* WORK REQUIRED *
Below are records with pictures; copy word for word only the lines between the line with "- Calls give" and the line with "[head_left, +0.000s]", inclusive, and drop the pictures.

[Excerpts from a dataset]
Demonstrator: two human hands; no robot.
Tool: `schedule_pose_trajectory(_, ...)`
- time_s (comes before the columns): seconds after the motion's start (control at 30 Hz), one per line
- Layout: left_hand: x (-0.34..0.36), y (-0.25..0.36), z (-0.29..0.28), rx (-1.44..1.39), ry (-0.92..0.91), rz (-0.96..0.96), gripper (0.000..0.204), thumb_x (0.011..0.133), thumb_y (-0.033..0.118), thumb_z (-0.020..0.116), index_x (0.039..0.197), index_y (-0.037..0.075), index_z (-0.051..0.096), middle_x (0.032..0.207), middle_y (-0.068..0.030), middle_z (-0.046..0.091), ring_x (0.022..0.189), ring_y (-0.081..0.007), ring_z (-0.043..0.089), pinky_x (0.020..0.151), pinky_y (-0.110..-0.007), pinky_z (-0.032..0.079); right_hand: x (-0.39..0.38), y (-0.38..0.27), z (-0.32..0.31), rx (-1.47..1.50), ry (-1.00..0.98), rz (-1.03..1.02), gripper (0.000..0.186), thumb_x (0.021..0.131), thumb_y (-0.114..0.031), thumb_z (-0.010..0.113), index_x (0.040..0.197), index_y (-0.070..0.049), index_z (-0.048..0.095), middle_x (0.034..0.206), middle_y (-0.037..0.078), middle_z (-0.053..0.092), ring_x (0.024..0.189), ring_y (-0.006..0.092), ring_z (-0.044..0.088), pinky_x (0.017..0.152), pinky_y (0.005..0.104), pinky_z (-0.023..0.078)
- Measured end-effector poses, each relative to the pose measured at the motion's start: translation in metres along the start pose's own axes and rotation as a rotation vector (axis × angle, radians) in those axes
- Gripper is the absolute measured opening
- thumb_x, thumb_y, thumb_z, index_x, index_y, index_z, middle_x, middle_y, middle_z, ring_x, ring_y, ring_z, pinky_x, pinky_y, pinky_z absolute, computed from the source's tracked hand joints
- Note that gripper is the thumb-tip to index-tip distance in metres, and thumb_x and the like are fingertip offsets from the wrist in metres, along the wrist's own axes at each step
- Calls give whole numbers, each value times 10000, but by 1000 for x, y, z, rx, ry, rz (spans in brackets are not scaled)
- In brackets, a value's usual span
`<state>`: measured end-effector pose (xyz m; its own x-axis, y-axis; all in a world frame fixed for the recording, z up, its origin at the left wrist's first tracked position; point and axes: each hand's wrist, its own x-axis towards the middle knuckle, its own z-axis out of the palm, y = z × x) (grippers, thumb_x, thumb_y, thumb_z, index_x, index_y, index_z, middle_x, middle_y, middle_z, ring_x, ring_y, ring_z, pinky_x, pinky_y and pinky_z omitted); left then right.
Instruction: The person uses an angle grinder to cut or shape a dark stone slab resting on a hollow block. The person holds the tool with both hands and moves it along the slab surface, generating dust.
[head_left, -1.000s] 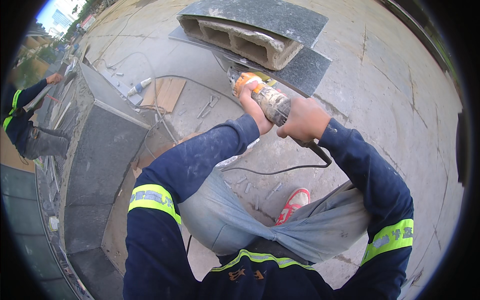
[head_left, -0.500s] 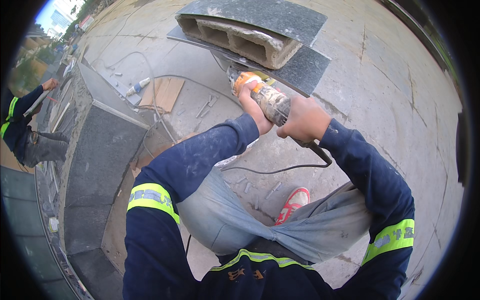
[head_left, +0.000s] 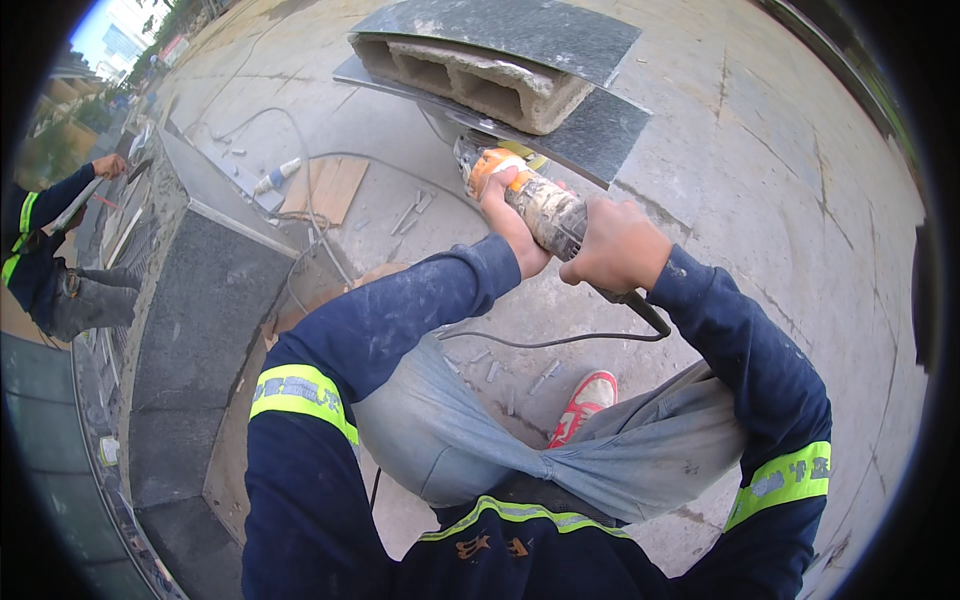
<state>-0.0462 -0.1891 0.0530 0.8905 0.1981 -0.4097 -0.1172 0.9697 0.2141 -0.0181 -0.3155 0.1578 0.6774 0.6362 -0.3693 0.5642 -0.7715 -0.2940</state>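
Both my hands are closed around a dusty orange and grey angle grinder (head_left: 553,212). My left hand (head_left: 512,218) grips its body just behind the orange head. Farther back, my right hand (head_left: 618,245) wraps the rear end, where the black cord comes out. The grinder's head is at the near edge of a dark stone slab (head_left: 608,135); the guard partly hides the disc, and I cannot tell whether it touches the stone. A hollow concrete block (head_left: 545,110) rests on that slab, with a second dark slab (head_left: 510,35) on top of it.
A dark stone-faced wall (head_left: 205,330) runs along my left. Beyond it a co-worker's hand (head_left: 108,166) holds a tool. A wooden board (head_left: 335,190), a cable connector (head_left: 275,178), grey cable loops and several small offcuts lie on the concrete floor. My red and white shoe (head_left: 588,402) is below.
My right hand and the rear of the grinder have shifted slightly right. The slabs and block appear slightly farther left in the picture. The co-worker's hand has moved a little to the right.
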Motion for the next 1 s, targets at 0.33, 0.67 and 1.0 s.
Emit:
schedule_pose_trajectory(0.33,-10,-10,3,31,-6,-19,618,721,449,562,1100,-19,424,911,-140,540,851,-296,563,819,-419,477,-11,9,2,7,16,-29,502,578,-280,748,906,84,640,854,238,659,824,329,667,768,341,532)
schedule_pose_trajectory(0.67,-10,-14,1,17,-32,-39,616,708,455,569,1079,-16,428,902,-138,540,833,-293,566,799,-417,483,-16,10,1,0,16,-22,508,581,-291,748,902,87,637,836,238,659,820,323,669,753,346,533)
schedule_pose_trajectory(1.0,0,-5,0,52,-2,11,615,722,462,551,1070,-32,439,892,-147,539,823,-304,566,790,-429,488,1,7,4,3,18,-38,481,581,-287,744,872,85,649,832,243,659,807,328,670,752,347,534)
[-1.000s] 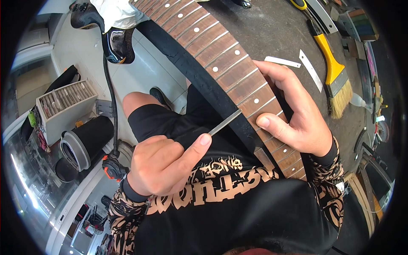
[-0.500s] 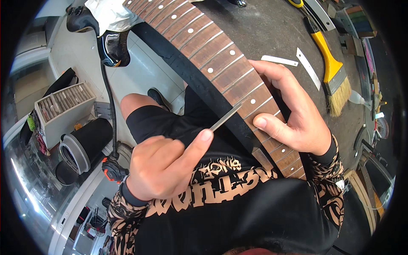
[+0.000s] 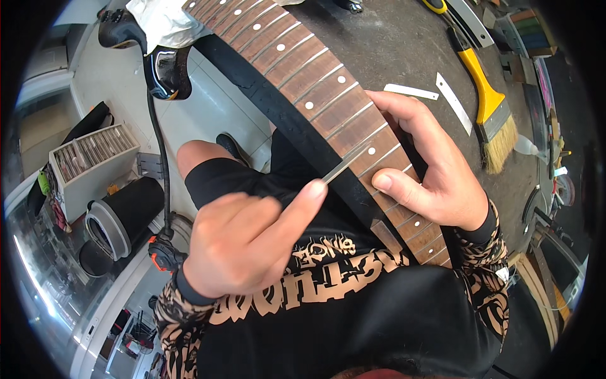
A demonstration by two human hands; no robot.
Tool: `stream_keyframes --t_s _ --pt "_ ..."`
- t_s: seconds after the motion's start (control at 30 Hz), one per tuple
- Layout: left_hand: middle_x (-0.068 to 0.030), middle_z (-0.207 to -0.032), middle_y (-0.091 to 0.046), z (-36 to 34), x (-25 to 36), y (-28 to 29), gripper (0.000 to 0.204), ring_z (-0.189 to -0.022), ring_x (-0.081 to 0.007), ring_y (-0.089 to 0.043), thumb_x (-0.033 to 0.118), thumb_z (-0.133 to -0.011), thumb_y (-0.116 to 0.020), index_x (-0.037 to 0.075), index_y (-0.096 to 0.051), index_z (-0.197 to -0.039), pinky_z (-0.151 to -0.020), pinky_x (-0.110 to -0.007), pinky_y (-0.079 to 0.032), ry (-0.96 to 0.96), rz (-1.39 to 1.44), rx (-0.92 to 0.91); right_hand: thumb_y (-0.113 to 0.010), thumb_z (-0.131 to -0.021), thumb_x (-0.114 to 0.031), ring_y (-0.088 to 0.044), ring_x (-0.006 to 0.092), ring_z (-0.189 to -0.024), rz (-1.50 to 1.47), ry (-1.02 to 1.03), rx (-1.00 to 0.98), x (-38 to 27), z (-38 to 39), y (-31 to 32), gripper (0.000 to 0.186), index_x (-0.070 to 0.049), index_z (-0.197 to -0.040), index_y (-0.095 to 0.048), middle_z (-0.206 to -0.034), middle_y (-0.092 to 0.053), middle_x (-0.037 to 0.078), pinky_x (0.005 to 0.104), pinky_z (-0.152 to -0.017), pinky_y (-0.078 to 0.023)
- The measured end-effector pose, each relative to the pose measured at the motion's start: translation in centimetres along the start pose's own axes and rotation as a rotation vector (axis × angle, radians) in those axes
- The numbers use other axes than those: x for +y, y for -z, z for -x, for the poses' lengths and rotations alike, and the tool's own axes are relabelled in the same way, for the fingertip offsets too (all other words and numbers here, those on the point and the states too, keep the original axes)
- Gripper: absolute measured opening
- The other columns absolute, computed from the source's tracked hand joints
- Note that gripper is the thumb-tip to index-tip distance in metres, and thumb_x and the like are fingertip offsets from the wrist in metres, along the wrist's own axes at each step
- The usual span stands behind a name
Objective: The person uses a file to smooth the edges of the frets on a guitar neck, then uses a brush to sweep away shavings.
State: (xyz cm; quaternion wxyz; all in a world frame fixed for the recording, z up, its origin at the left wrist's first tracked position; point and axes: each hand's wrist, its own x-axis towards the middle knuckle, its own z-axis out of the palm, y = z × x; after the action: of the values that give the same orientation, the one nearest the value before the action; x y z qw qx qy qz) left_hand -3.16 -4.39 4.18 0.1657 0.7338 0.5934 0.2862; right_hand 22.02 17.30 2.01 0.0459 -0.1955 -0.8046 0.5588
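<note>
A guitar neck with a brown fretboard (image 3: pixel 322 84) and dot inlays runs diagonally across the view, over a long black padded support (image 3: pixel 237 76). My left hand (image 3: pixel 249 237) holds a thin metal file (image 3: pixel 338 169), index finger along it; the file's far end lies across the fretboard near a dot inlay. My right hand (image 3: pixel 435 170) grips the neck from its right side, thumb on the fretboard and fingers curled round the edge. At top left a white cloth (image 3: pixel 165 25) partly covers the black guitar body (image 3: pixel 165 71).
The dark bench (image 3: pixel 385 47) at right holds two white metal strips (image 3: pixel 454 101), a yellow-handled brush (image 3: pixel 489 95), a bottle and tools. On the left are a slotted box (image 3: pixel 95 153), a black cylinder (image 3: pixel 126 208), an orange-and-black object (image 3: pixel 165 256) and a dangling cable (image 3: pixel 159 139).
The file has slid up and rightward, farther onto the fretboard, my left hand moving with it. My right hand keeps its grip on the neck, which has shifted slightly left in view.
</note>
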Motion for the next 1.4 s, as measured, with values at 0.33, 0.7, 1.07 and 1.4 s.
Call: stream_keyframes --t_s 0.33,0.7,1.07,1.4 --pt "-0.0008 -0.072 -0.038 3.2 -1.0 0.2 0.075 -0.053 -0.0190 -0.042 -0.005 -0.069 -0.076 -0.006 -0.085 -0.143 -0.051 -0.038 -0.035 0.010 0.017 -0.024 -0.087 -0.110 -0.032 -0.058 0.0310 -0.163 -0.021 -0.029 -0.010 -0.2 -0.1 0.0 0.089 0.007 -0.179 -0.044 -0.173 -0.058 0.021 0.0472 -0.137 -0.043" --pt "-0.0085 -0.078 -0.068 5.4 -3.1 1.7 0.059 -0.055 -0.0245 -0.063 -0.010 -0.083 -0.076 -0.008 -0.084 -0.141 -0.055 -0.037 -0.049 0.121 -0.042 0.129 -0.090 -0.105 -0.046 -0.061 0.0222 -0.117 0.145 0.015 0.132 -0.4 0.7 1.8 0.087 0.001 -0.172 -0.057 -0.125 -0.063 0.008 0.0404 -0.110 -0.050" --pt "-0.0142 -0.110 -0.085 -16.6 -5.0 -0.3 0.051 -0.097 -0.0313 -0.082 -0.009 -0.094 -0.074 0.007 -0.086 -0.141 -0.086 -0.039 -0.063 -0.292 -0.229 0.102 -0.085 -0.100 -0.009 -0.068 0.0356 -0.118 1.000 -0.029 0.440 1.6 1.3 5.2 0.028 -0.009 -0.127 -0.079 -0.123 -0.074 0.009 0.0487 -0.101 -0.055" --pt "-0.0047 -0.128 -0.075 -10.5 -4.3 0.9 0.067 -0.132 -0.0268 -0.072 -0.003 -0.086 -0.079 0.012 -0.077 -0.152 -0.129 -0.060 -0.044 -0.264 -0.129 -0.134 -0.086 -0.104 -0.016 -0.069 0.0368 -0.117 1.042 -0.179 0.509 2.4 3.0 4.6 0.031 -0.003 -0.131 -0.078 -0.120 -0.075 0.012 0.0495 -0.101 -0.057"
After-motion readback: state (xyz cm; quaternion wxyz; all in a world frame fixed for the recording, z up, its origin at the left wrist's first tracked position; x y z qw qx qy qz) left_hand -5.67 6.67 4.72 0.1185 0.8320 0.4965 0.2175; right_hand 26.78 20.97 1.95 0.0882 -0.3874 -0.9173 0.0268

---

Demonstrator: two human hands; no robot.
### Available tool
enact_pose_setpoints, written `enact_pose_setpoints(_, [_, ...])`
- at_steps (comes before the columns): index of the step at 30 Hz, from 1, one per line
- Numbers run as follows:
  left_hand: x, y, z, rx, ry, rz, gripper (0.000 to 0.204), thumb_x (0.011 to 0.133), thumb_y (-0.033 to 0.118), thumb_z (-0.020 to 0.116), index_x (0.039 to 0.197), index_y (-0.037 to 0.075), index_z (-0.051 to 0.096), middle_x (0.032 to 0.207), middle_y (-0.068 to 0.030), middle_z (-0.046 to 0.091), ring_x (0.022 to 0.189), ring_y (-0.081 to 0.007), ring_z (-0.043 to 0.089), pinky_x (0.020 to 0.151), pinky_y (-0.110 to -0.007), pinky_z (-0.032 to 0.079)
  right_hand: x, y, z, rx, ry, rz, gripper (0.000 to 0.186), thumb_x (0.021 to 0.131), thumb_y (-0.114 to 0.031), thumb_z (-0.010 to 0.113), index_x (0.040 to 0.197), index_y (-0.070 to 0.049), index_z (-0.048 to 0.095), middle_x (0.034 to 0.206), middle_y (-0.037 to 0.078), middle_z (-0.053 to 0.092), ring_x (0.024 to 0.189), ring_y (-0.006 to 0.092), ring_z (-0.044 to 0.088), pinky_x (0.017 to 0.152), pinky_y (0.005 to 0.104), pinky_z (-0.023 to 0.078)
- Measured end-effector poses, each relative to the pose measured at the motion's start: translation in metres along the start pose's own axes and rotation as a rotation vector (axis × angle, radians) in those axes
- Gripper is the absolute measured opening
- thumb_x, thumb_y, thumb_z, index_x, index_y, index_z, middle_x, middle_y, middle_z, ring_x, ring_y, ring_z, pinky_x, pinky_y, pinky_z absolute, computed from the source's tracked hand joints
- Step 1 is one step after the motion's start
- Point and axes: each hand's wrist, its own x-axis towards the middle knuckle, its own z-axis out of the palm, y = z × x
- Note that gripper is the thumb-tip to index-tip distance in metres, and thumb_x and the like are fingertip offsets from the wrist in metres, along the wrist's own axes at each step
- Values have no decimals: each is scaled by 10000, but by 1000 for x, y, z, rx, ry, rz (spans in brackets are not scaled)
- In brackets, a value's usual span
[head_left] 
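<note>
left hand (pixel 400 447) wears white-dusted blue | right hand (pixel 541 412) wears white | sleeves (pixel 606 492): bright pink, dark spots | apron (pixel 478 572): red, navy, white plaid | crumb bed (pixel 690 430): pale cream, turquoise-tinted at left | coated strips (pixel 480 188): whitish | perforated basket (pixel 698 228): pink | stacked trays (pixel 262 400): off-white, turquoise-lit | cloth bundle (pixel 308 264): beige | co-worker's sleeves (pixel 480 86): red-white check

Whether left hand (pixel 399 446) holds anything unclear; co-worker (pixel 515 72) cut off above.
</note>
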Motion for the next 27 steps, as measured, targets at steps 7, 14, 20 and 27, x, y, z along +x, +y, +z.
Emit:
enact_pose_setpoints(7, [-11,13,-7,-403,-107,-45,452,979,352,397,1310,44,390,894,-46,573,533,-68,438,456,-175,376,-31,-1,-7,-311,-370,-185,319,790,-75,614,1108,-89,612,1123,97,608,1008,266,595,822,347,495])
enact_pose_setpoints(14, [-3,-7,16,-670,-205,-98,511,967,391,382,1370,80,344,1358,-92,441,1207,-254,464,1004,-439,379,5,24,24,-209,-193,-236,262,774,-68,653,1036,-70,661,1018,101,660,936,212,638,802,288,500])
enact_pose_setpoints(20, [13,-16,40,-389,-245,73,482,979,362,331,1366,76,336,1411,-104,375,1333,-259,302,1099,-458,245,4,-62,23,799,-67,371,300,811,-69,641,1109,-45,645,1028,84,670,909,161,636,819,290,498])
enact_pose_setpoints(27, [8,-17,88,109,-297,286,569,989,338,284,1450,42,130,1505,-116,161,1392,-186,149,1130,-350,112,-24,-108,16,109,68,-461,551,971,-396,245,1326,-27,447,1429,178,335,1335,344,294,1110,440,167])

* SOLVED EXERCISE *
- Calls give whole numbers, each value times 10000, but by 1000 for x, y, z, rx, ry, rz (spans in brackets are not scaled)
- In brackets, a value's usual span
`<state>`: measured end-effector pose (xyz m; its own x-axis, y-axis; all in a world frame fixed for the recording, z up, its origin at the left wrist's first tracked position; point and axes: each hand's wrist, its own x-axis towards the middle knuckle, its own z-axis out of the palm, y = z × x) (grippers, thumb_x, thumb_y, thumb_z, index_x, index_y, index_z, middle_x, middle_y, middle_z, ring_x, ring_y, ring_z, pinky_x, pinky_y and pinky_z omitted); left then right.
Instruction: The person uses an angle grinder to cut or shape a dark stone slab resting on a hollow block. The person holds the tool with both hands and moves it along the slab surface, generating dust.
[head_left, -1.000s] 
[head_left, -0.500s] 
[head_left, +0.000s] 

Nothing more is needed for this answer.